• **Exercise objective**
Write out each line from the data below that includes the word "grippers".

____________________

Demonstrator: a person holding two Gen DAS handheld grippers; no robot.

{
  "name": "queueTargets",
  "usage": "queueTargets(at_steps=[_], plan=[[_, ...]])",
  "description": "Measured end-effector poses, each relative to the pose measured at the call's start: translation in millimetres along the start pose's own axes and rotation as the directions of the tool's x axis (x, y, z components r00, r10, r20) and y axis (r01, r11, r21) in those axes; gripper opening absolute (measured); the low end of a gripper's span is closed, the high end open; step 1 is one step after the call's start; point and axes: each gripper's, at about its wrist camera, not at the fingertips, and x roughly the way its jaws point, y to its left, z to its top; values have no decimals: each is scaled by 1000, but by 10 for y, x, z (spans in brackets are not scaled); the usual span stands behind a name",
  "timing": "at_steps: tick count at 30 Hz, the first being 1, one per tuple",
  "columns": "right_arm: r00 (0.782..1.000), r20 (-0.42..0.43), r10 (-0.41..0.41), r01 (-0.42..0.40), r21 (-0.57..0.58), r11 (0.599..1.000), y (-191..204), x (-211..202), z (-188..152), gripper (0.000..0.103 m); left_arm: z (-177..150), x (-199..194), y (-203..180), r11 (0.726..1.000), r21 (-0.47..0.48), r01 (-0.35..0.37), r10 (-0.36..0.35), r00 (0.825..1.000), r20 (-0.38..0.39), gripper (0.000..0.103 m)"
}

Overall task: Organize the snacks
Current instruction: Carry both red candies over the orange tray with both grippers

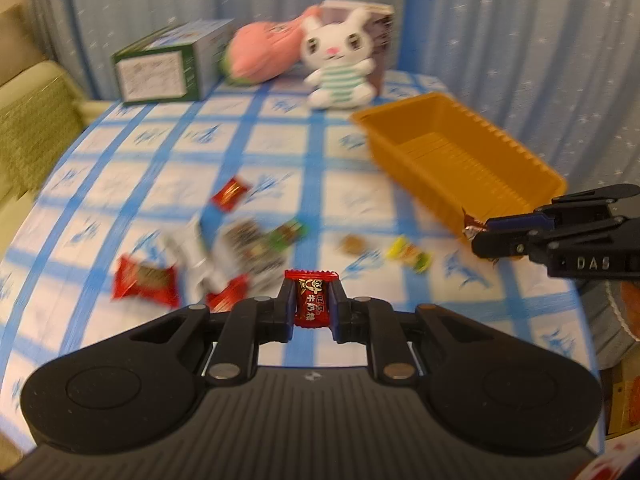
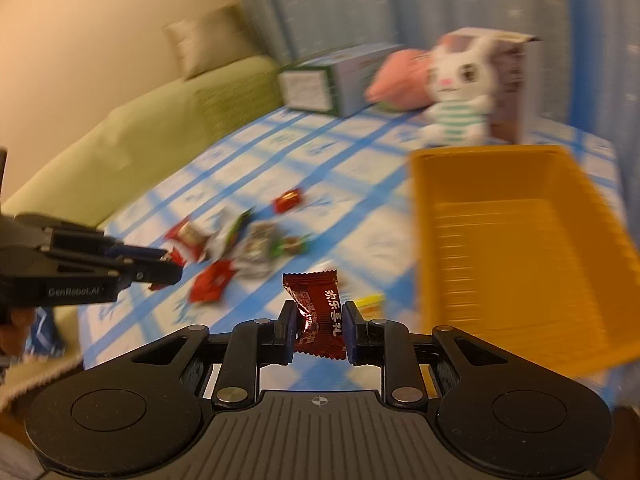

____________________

• **Answer to the problem**
Demonstrator: a person holding two Gen DAS handheld grippers; no robot.
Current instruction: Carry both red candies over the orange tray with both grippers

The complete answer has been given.